◆ WHAT YOU WILL DO
Write only the number of lines in the entries below that contain the word "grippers".

=== DATA EXTRACT ===

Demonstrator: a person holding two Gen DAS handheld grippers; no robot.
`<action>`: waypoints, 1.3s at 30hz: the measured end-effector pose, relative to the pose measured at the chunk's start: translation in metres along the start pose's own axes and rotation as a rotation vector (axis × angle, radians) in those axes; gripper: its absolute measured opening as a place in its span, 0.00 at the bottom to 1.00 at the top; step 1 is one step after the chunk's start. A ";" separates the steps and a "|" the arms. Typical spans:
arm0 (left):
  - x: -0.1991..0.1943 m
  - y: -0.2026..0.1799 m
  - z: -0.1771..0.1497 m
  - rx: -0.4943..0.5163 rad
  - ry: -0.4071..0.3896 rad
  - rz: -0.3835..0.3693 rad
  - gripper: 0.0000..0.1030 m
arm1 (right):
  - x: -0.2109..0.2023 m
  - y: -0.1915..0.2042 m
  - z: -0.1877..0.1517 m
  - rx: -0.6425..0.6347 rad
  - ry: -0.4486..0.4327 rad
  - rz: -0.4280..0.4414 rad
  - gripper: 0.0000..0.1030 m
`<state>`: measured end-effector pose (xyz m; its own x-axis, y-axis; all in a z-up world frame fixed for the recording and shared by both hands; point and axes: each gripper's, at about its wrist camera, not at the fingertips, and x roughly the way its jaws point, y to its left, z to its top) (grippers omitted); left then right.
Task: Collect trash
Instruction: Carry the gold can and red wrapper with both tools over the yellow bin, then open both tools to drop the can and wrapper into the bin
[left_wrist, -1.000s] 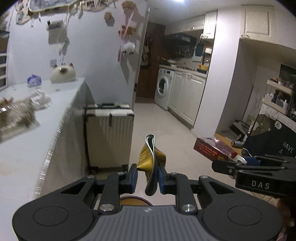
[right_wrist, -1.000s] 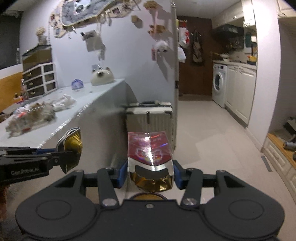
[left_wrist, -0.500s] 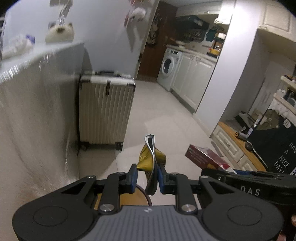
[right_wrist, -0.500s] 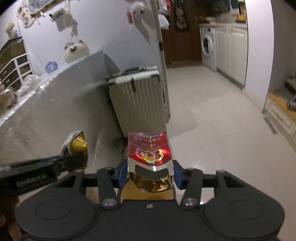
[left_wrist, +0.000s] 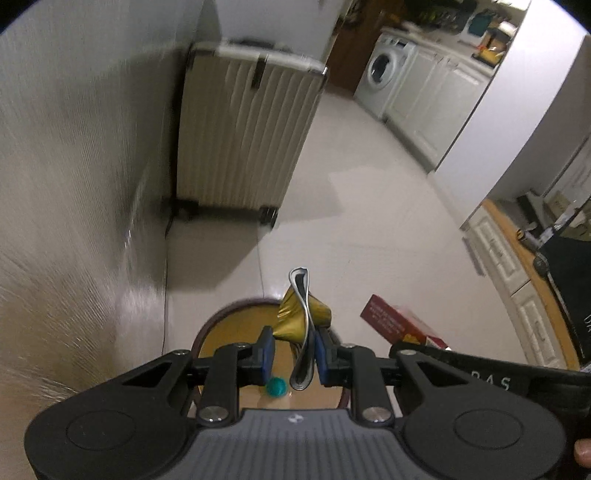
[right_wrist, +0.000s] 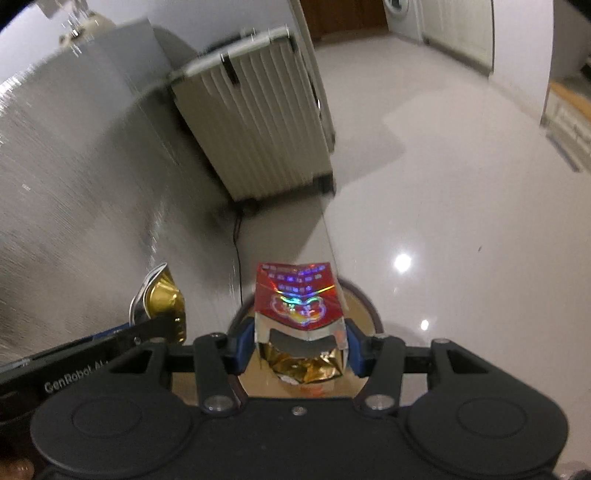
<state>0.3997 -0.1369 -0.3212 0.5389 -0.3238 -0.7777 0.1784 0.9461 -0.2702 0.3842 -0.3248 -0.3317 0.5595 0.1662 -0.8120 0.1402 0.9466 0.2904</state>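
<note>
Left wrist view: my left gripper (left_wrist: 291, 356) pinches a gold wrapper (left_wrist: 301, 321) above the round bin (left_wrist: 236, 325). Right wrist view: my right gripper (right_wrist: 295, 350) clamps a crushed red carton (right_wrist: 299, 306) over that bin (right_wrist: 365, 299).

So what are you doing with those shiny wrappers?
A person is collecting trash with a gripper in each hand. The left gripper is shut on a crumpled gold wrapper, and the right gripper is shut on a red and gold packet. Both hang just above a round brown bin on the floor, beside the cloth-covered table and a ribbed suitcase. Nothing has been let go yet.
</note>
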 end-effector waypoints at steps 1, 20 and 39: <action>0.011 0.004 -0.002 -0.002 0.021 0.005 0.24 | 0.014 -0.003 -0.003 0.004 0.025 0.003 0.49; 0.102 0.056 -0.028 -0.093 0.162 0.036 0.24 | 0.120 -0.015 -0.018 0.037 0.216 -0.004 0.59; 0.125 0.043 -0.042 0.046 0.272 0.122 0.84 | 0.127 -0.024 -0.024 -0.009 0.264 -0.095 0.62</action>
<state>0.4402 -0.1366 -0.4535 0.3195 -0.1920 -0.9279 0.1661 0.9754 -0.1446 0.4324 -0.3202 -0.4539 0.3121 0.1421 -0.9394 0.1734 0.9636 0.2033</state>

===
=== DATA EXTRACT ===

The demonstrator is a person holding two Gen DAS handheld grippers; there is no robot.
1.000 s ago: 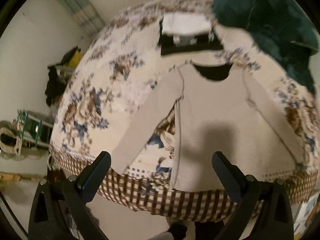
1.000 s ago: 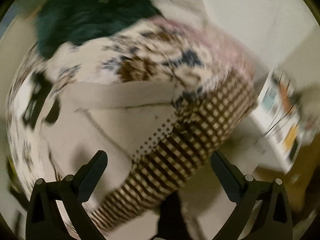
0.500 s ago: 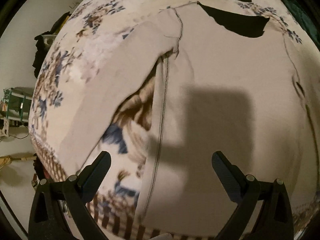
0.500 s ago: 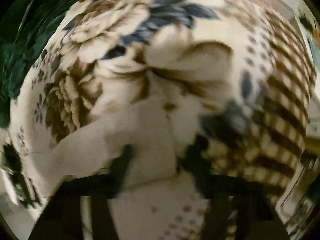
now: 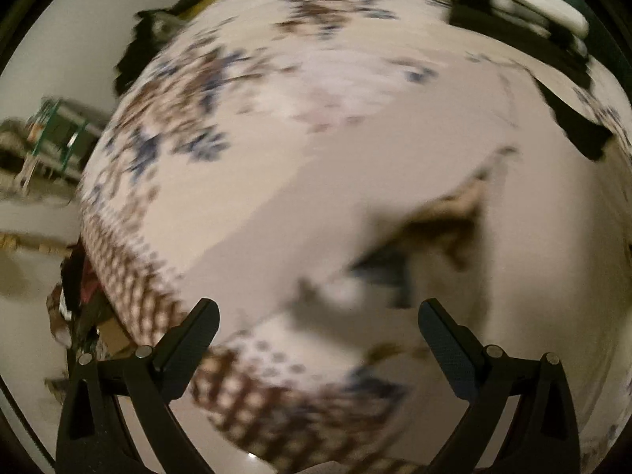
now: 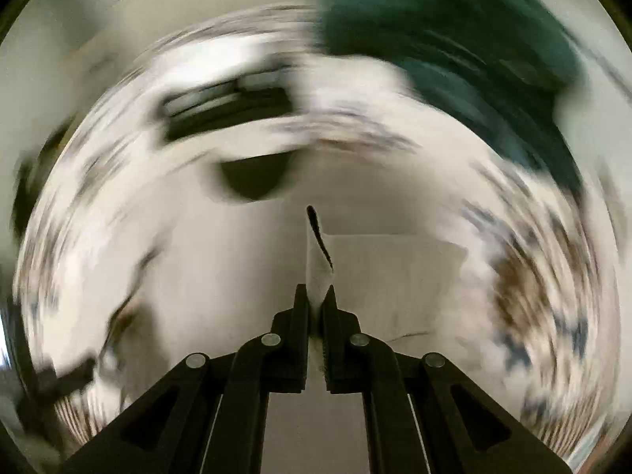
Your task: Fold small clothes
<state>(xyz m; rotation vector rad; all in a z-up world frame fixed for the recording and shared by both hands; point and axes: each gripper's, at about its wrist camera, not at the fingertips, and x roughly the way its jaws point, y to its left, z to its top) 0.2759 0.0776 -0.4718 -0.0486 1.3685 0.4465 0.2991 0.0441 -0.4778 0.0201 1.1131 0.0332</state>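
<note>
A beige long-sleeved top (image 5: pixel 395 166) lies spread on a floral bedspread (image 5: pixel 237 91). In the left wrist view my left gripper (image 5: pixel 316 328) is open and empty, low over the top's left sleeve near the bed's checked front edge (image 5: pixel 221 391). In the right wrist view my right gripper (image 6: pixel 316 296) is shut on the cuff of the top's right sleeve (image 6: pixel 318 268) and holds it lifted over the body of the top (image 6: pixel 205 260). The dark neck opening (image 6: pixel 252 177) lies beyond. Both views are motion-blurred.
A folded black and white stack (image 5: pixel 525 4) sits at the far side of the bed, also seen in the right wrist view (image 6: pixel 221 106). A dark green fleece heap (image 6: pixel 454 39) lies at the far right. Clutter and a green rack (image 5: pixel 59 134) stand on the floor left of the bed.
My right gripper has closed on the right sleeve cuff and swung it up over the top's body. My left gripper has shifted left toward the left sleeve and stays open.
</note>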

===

◆ WRITTEN REPLY
3